▶ DATASET ENTRIES:
* * * * * * *

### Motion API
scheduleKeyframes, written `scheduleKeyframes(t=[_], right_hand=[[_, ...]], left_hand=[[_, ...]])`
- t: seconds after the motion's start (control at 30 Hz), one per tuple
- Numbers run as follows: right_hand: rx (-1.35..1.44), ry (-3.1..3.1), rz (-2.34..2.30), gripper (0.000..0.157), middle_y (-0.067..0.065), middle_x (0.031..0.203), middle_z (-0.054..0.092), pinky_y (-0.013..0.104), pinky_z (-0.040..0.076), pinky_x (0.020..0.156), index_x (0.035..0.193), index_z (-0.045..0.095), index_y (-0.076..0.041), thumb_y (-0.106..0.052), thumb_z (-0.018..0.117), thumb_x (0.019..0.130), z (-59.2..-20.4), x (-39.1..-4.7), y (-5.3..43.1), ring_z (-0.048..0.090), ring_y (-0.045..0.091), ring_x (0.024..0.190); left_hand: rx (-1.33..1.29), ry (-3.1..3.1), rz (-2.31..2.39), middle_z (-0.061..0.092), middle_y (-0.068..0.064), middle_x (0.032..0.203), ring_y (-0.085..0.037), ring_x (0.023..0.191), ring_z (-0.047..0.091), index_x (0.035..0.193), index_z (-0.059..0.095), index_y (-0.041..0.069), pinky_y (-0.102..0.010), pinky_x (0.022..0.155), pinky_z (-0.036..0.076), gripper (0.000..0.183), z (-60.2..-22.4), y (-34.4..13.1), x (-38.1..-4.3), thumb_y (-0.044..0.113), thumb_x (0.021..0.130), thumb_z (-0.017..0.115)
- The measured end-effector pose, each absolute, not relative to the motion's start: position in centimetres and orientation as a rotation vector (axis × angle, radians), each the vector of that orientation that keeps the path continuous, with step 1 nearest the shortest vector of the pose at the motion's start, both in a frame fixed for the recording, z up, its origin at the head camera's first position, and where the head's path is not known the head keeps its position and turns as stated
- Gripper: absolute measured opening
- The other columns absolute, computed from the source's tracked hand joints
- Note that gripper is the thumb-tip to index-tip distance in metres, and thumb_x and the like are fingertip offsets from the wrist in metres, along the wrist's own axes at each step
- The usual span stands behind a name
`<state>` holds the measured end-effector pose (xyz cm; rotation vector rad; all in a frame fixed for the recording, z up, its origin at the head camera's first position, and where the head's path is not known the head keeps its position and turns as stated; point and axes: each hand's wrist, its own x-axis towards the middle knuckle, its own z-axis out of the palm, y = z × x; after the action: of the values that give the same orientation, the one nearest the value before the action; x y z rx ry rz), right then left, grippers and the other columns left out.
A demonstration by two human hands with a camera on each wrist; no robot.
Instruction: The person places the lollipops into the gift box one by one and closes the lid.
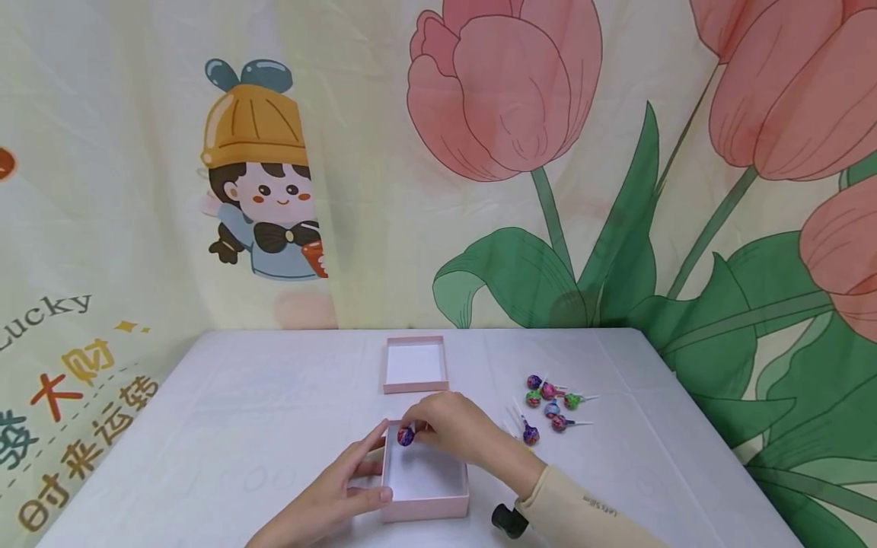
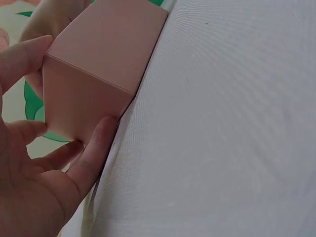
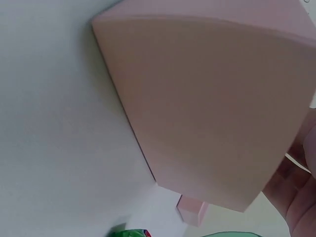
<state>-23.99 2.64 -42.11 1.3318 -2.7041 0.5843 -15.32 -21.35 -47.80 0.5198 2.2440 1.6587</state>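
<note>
An open pink box (image 1: 426, 508) with a white inside stands near the front of the table. My left hand (image 1: 340, 487) rests against its left wall, thumb near the front corner and fingers farther back. In the left wrist view those fingers (image 2: 94, 158) lie spread along the pink wall. My right hand (image 1: 452, 426) is over the box and pinches a lollipop, whose dark purple, red-marked wrapped head (image 1: 406, 436) hangs near the back left inside corner. The fingers hide most of its stick. The right wrist view shows mainly the box's outer wall (image 3: 207, 108).
A shallow pink lid (image 1: 416, 387) lies behind the box, white inside up. Several wrapped lollipops (image 1: 552, 409) lie loosely grouped to the right, one purple lollipop (image 1: 530, 434) close to the right forearm. A black object (image 1: 509, 521) shows under the right sleeve. A white cloth (image 1: 274, 396) covers the table.
</note>
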Motion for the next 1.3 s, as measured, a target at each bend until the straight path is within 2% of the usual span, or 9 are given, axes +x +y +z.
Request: scheduleKeyframes(t=[0.27,0.53,0.77,0.97,1.3], right_hand=[[1.255,-2.698,0.483,0.022,-0.010,0.100,0.080,0.014,0.054,0.084,0.112,0.083,-0.017,-0.011,0.084,0.092,-43.4,-23.3,2.0,0.071,0.001,0.090],[1.207,-2.642,0.400,0.021,-0.010,0.095,0.079,0.017,0.055,0.081,0.109,0.084,-0.019,-0.014,0.087,0.089,-44.4,-22.7,1.7,0.070,-0.001,0.087],[1.208,-2.596,0.387,0.022,-0.009,0.094,0.079,0.019,0.056,0.078,0.109,0.084,-0.019,-0.014,0.088,0.087,-44.9,-22.7,1.6,0.071,0.001,0.086],[1.217,-2.568,0.355,0.018,-0.011,0.092,0.078,0.019,0.055,0.073,0.103,0.084,-0.022,-0.015,0.088,0.087,-45.6,-22.9,1.3,0.071,0.001,0.085],[1.209,-2.617,0.388,0.019,-0.008,0.095,0.080,0.019,0.056,0.076,0.103,0.084,-0.018,-0.006,0.086,0.088,-46.0,-23.0,1.0,0.072,0.002,0.087]], left_hand=[[0.525,2.223,1.666,0.021,-0.027,0.171,-0.044,0.144,0.047,0.172,0.014,0.028,-0.025,0.098,0.052,0.086,-47.8,-21.5,-15.3,0.023,0.105,0.068],[0.541,2.210,1.685,0.020,-0.027,0.171,-0.044,0.144,0.047,0.173,0.013,0.024,-0.025,0.099,0.052,0.087,-48.0,-21.5,-15.4,0.021,0.105,0.068],[0.549,2.188,1.697,0.019,-0.027,0.172,-0.044,0.144,0.046,0.172,0.014,0.029,-0.026,0.100,0.052,0.086,-48.1,-21.6,-15.4,0.020,0.105,0.068],[0.547,2.199,1.689,0.021,-0.025,0.172,-0.043,0.145,0.046,0.172,0.014,0.027,-0.026,0.100,0.052,0.087,-48.0,-21.6,-15.4,0.020,0.105,0.068],[0.499,2.207,1.675,0.022,-0.021,0.173,-0.040,0.146,0.045,0.172,0.015,0.031,-0.025,0.099,0.051,0.087,-47.8,-21.5,-15.2,0.023,0.104,0.069]])
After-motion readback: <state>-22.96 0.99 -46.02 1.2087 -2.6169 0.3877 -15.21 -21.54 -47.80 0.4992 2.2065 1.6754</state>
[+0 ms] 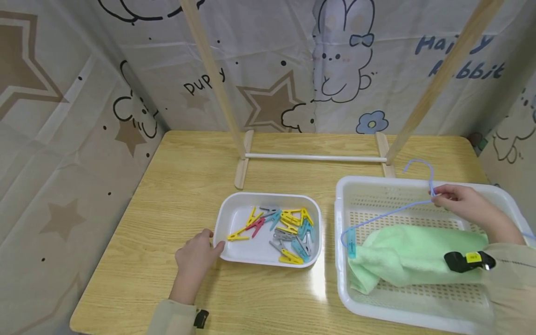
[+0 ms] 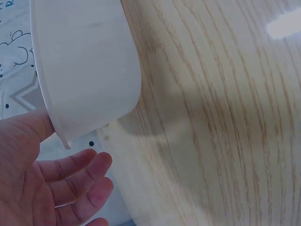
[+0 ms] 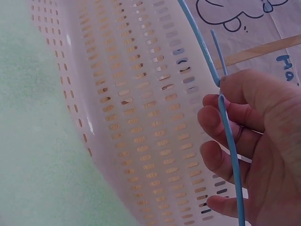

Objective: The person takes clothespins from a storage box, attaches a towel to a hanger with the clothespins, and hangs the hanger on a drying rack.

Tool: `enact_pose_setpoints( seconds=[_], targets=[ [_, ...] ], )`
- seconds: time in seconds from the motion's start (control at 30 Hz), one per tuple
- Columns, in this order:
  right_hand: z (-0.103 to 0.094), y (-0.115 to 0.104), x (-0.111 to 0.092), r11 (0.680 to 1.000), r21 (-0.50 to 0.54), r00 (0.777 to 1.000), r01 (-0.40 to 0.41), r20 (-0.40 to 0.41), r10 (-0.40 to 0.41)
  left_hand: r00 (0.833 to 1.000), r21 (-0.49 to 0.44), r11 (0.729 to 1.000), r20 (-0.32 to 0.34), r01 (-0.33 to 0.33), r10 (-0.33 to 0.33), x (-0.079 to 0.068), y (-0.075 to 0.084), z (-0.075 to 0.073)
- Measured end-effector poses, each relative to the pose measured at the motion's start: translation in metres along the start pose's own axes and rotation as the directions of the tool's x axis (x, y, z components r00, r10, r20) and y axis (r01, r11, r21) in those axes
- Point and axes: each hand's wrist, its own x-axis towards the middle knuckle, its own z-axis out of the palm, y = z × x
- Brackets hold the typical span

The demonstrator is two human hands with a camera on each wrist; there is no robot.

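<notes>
In the head view my right hand (image 1: 462,202) pinches a thin blue clothes hanger (image 1: 387,215) just below its hook, over the white basket. A teal clothespin (image 1: 351,243) sits at the hanger's left end, clipped to a corner of a light green towel (image 1: 412,253), which lies in the basket beneath. The right wrist view shows the thumb pressing the hanger's wire, the other fingers curled behind it. My left hand (image 1: 196,256) is at the near left corner of a white tray (image 1: 243,200). Its thumb touches the rim; the other fingers hang loosely below, apart from the tray.
Several yellow, teal, grey and red clothespins (image 1: 289,228) lie in the tray. The perforated white basket (image 1: 341,274) stands to the tray's right. Behind them, a wooden rack with uprights (image 1: 412,121) and a low white crossbar (image 1: 314,157) stands on the table (image 1: 138,246), before a printed curtain.
</notes>
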Motion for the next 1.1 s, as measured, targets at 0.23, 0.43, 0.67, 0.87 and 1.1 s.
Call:
enact_pose_setpoints(
  seconds=[0.23,0.43,0.67,0.87,1.1],
  targets=[
    [-0.001,-0.003,-0.003,1.000,-0.004,1.000,-0.002,-0.013,0.002,1.000,0.012,1.000,0.002,-0.008,0.008,0.002,-0.001,0.004],
    [-0.007,-0.012,-0.008,0.997,-0.074,0.995,0.002,-0.104,-0.010,1.000,0.010,1.000,0.030,-0.003,0.002,0.001,0.001,0.002],
    [-0.012,-0.033,-0.012,0.993,-0.119,0.981,0.002,-0.191,-0.025,0.999,0.008,1.000,0.036,0.001,-0.001,0.002,0.000,0.003],
    [-0.016,-0.053,-0.013,0.985,-0.167,0.972,0.045,-0.222,-0.082,0.999,-0.001,1.000,0.037,0.001,-0.001,0.002,-0.001,0.004],
    [-0.017,-0.065,-0.015,0.973,-0.200,0.969,0.116,-0.194,-0.155,0.999,0.002,1.000,0.041,0.004,-0.004,0.002,0.000,0.003]
  ],
)
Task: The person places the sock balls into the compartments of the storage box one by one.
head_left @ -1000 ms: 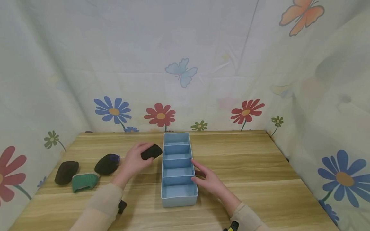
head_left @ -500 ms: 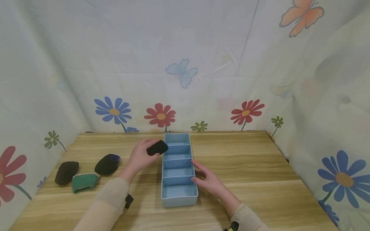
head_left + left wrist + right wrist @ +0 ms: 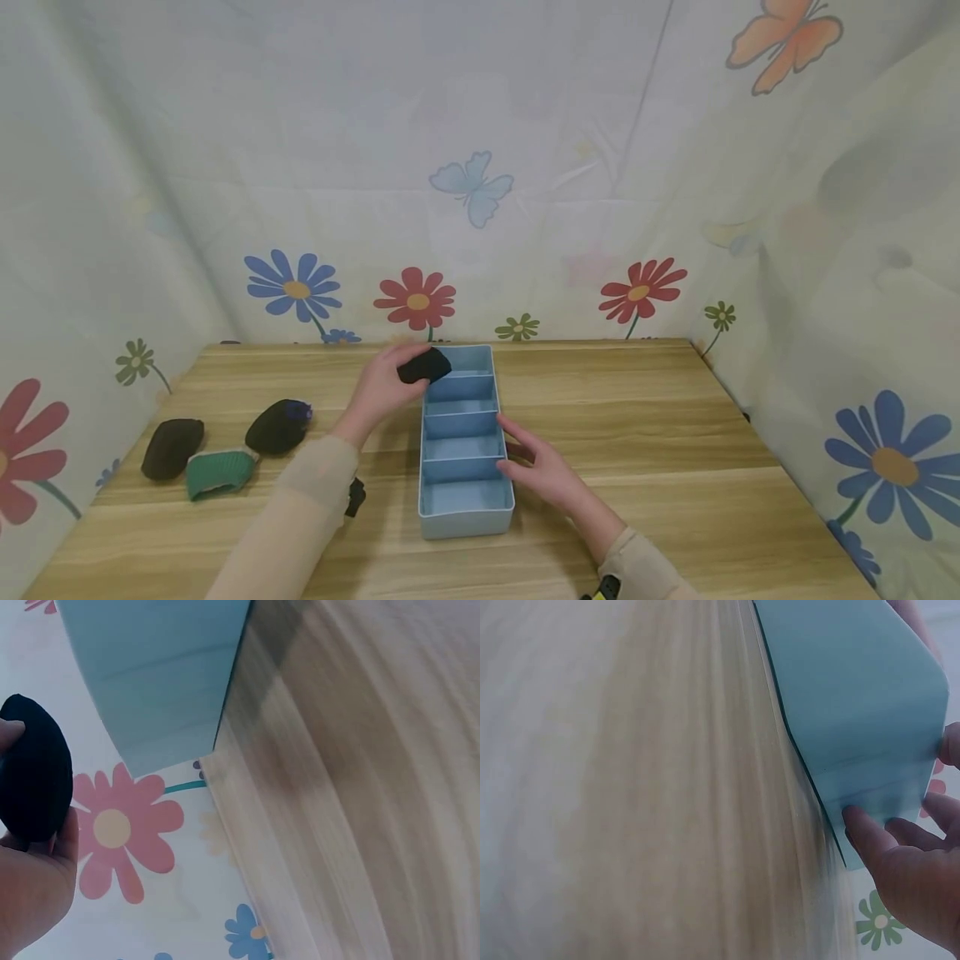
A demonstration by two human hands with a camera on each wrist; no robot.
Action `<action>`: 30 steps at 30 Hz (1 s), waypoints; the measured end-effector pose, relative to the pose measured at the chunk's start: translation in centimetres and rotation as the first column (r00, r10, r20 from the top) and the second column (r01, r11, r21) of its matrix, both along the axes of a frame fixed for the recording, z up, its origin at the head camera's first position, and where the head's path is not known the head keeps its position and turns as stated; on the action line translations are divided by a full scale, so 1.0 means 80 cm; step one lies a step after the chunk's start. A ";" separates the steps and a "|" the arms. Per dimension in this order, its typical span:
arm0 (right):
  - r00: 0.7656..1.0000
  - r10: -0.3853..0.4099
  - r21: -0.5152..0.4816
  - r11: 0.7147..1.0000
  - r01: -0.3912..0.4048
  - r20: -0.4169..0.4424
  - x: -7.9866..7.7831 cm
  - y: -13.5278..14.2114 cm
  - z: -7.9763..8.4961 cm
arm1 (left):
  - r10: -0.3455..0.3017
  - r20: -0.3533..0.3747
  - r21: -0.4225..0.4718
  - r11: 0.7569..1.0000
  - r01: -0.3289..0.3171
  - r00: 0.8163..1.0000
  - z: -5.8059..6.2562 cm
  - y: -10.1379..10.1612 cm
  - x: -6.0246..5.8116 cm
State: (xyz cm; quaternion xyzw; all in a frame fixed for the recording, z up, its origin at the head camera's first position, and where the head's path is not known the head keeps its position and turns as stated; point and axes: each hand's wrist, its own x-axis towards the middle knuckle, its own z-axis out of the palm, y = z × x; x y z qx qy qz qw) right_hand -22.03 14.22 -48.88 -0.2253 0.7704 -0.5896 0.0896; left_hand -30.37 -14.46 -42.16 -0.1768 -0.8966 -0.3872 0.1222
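Left hand (image 3: 378, 392) gripping a black bundle (image 3: 425, 367) by the far end of a blue divided box (image 3: 466, 524), right hand (image 3: 546, 473) loosely spread, fingertips touching its side.

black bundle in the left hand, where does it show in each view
Head: black bundle just left of centre, overlapping the far left corner of the blue box.
Left wrist: at the left edge, around mid-height.
Right wrist: not visible.
Shared landmark: blue box, in all three.

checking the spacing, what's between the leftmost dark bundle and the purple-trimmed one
The green bundle lies between them, slightly lower in the head view.
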 end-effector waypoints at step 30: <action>1.000 0.008 0.009 1.000 -0.008 -0.004 -0.001 0.002 -0.001 | -0.101 0.064 -0.038 0.994 0.104 0.993 0.005 0.029 -0.056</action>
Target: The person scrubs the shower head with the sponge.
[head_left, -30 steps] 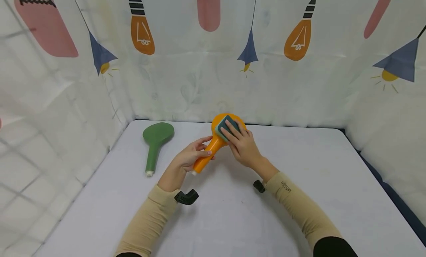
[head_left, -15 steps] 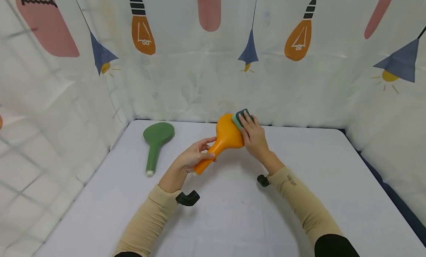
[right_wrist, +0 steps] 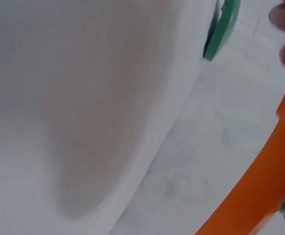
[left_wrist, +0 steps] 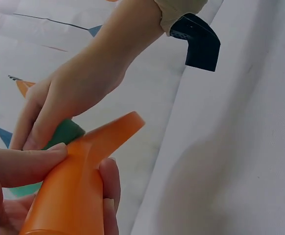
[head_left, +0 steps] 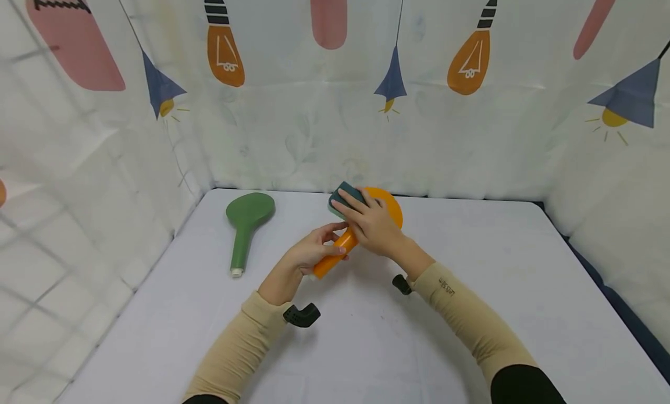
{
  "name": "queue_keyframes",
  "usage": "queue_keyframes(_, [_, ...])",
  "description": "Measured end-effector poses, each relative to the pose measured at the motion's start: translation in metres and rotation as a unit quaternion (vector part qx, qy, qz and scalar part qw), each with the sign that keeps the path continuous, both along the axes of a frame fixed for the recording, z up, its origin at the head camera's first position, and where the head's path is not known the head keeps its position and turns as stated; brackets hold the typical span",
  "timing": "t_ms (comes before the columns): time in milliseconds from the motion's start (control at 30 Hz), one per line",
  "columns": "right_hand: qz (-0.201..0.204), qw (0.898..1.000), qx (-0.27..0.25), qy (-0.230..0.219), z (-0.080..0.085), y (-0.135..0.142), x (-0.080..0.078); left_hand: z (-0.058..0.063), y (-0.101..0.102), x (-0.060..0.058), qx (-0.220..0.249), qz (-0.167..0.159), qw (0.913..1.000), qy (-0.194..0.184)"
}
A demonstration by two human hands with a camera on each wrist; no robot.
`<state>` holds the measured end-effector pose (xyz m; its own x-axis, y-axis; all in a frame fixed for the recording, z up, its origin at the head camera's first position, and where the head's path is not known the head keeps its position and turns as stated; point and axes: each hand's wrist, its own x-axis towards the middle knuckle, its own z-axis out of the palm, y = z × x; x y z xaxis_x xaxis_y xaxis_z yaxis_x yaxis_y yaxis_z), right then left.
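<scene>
Paddle (head_left: 394,206) held in left grip (head_left: 313,250), sponge (left_wrist: 69,132) in right grip (head_left: 378,226), white table (head_left: 481,247), patterned backdrop (head_left: 335,119)

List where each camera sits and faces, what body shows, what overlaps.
Head: on the head, facing forward and down at the table; left hand, right hand, both sleeves show.
Left wrist: on that wrist, looking along the left hand at the orange paddle; left fingers and the right hand show.
Right wrist: on that wrist, looking past the orange paddle at table and backdrop; bits of fingers at right edge.
Head and left wrist share the sponge at the right hand.
</scene>
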<state>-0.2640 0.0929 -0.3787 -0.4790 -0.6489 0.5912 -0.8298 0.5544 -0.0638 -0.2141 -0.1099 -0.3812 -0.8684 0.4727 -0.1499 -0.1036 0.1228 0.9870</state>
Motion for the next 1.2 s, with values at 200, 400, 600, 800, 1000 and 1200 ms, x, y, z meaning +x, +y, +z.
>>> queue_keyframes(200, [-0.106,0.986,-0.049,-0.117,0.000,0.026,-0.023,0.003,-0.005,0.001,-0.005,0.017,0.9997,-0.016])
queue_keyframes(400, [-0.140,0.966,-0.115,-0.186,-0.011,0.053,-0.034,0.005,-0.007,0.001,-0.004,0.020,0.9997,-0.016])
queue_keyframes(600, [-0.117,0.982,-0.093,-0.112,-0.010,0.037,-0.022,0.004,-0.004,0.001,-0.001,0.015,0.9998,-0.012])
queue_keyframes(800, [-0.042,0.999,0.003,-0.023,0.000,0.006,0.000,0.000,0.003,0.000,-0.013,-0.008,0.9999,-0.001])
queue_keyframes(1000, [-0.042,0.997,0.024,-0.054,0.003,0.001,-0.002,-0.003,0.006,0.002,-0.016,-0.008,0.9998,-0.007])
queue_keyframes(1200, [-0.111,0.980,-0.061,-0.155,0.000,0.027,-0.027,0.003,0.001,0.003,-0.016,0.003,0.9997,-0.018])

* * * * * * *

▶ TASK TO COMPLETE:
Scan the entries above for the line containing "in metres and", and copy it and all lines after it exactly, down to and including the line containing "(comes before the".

▶ RESPONSE BOX:
  "description": "Measured end-effector poses, each relative to the pose measured at the motion's start: translation in metres and rotation as a unit quaternion (vector part qx, qy, qz and scalar part qw), each with the sign that keeps the path continuous, both along the axes of a frame fixed for the recording, z up, its origin at the head camera's first position, and where the head's path is not known the head keeps its position and turns as stated; brackets hold the typical span",
  "timing": "t_ms (comes before the columns): time in milliseconds from the motion's start (control at 30 Hz), one per line",

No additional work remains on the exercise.